今年最初に購入した小説。
前からタイトルは気になっていたのだが、なんとなく手は伸びなかった。
新刊売り場に「3」が置いてあるのを見て思った。
「第3弾まで出ているってことは、面白いんだろうな」
1巻と2巻も探し出して3冊お買い上げ~。
1巻はそうでもないが、2巻と3巻は400ページ超で、なかなかの厚さ。
テレビドラマにもなっていたらしいが、残念ながら知らなかった。
タイトルを見ただけのイメージは、
・定時で帰るためには、なりふり構わず、仕事も選り好みする…
という感じだった。
見事に欺された。
・自分は定時で帰る。部下も定時で帰す。同僚も定時で帰す。出来れば上司も…。
そういう「信念」が貫かれていて、読み応えがあって楽しかった。
そんな主人公だが、第1巻で「残業地獄」に巻き込まれ、「定時」が1時間、さらに1時間と後ろ倒しになっていく。
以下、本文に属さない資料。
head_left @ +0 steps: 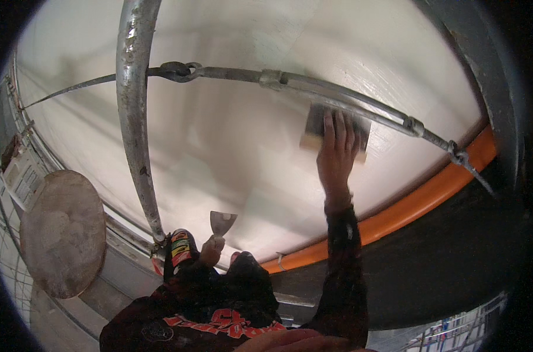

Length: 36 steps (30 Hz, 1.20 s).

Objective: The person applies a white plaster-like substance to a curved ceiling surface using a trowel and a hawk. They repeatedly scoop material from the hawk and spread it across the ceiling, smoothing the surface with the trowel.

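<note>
My right hand (336,161) reaches up, its fingers laid over a wide flat spreader (314,124) with a dark plate and a tan strip along its lower edge. The spreader lies against a large, curved white surface (237,152) marked with paler, greenish patches. Lower down, near my knees, my left hand (211,252) is closed round the handle of a putty knife (223,222). Its flared metal blade points upward, apart from the spreader.
A metal turnbuckle (337,101) crosses in front of the white surface. A grey pipe (132,105) rises left of centre. An orange tube (431,196) edges the surface at lower right. Left stand a round board (64,234) and wire mesh (5,234).
</note>
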Motion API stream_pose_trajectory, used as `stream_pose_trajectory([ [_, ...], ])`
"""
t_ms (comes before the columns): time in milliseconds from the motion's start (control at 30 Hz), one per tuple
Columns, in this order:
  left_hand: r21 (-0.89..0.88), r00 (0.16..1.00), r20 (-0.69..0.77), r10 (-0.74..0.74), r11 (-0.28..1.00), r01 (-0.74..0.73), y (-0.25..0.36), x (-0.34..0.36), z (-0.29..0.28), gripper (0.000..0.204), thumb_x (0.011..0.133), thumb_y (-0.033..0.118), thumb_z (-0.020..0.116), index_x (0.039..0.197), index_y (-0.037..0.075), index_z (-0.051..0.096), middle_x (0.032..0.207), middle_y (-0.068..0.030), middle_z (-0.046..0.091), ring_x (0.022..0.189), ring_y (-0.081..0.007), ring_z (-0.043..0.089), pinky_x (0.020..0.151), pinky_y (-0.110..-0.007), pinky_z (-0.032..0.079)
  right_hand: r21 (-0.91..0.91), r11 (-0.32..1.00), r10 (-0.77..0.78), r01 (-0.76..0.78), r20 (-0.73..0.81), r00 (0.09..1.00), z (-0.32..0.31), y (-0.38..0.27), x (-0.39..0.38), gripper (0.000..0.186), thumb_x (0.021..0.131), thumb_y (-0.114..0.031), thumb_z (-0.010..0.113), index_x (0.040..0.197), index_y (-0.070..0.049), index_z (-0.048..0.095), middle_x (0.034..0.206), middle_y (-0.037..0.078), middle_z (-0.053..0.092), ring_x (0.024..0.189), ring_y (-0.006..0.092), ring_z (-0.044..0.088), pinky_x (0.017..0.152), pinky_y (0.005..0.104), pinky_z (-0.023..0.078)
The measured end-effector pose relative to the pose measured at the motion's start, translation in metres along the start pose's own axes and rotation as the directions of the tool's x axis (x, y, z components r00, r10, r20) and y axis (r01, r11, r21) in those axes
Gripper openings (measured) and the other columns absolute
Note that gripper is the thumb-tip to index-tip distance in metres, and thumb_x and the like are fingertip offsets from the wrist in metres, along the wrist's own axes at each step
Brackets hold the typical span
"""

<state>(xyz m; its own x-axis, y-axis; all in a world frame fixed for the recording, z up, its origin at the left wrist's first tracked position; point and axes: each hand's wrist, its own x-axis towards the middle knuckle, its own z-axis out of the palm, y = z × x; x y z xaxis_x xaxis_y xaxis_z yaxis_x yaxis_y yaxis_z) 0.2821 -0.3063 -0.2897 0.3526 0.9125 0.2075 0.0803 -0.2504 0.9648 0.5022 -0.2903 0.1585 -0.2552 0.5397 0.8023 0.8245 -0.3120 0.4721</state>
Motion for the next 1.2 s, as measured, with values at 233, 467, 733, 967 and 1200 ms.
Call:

その結果として消えることのない傷(物理的な物)を負う。
その傷は、2巻、3巻と出てくる。
第3巻では、「そもそもなぜ残業をするのか」という問題にも切り込む。
「残業代を盛り込んだ給与提示」は明らかにおかしいと思うのだが、実際にそういうところもあるのだろうな。
主人公が目指した「1の仕事を10時間(残業2時間)でやる人より、8時間(残業ゼロ)でやった人が評価されるべき」というのは、その通りだと思った。
残業しなきゃ生活できない、という問題にも切り込んでいて、ヒヤヒヤする面もあった。
読後感は良かったので、まだシリーズとして続くのなら読んでみたい。
文庫として出るのは、1と2、2と3の刊行年を見る限り再来年になりそうだが…。
自己評価の低すぎる主人公。彼女の頑張りに対して給料が低すぎるというのも一因だったか。
「在社時間」だけでなく、「業務内容」も評価されるような世の中になるといいな~。